*** Opening DATASET CONTENT ***

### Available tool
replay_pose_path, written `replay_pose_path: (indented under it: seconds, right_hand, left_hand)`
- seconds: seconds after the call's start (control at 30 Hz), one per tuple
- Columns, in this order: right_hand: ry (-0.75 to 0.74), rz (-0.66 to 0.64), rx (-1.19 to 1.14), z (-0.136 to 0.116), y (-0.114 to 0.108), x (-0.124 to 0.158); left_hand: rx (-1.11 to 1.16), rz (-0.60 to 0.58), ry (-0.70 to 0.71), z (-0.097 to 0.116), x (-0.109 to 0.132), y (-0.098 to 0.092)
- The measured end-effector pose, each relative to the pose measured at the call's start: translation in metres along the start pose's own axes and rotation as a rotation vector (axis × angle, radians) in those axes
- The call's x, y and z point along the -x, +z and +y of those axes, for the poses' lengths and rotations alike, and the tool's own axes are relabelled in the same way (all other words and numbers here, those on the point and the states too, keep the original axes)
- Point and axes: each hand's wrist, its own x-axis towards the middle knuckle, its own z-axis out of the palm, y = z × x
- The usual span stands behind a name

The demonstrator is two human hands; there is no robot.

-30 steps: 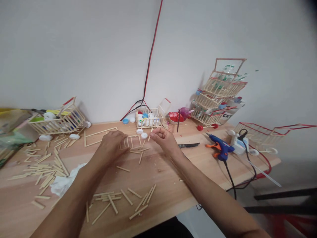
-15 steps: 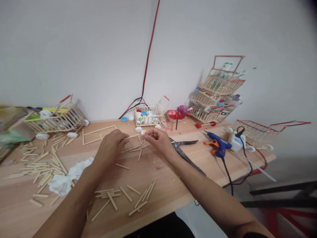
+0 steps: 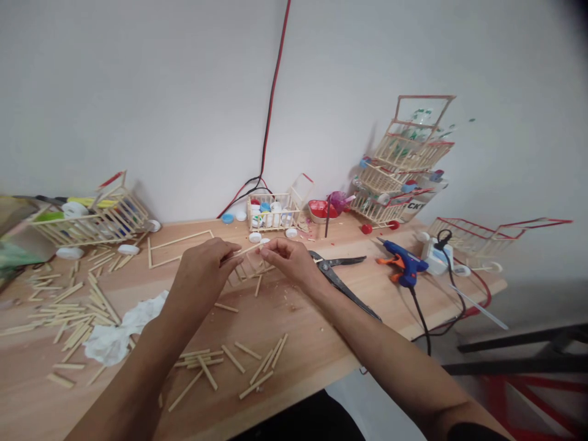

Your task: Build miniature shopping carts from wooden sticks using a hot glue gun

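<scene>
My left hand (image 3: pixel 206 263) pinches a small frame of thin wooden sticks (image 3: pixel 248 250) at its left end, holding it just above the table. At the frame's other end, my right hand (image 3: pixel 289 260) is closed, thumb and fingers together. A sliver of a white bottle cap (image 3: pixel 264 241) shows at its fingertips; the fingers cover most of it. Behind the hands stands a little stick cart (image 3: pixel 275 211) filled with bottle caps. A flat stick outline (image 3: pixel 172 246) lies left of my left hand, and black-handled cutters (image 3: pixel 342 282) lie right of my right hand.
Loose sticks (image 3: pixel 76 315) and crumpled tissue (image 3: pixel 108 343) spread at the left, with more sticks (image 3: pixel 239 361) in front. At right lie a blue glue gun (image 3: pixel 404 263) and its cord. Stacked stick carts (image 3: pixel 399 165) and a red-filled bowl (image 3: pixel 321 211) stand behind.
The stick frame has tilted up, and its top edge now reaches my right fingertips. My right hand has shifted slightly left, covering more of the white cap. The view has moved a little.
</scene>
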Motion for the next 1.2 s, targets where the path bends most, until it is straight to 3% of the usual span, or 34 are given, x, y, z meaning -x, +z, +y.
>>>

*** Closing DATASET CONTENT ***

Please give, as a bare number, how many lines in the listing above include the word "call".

3